• What is being asked:
Return exactly the lines of the records below, starting at the line that contains "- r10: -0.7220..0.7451" and ending at the line that contains "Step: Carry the", with both of those lines kept.

• Data:
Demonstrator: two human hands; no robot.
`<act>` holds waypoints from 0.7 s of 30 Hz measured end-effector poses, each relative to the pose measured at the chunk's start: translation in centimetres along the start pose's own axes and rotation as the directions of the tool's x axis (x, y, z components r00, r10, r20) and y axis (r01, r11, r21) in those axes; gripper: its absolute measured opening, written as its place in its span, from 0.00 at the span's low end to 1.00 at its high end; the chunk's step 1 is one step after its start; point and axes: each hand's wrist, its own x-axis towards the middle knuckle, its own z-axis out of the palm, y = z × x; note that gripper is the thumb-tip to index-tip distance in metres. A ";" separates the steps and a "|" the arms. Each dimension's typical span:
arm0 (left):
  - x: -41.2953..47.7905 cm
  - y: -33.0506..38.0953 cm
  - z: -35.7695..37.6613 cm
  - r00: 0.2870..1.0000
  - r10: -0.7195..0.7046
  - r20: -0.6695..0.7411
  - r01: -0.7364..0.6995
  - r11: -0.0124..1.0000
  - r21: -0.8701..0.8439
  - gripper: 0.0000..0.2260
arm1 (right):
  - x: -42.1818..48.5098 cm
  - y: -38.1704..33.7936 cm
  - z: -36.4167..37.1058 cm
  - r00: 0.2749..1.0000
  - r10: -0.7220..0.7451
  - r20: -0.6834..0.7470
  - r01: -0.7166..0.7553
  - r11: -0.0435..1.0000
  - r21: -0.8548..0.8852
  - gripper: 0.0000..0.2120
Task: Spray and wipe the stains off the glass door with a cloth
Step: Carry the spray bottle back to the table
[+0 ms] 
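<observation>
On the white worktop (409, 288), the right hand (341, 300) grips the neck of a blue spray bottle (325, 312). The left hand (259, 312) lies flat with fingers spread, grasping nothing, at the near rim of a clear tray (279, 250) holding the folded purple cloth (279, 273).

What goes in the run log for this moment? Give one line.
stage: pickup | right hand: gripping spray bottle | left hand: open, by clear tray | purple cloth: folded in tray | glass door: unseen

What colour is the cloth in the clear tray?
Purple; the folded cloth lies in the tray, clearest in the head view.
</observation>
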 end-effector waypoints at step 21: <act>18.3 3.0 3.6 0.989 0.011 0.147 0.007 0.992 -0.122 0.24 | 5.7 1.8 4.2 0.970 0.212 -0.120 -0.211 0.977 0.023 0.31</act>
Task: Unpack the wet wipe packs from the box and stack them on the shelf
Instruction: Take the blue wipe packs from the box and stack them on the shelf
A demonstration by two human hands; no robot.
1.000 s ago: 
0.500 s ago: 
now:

• The completed task:
  - r10: -0.7220..0.7451
  - r20: -0.6834..0.7470
  - r01: -0.7166..0.7553
  - r11: -0.0435..1.0000
  - r21: -0.8548..0.8852
  - gripper: 0.0000..0.2120
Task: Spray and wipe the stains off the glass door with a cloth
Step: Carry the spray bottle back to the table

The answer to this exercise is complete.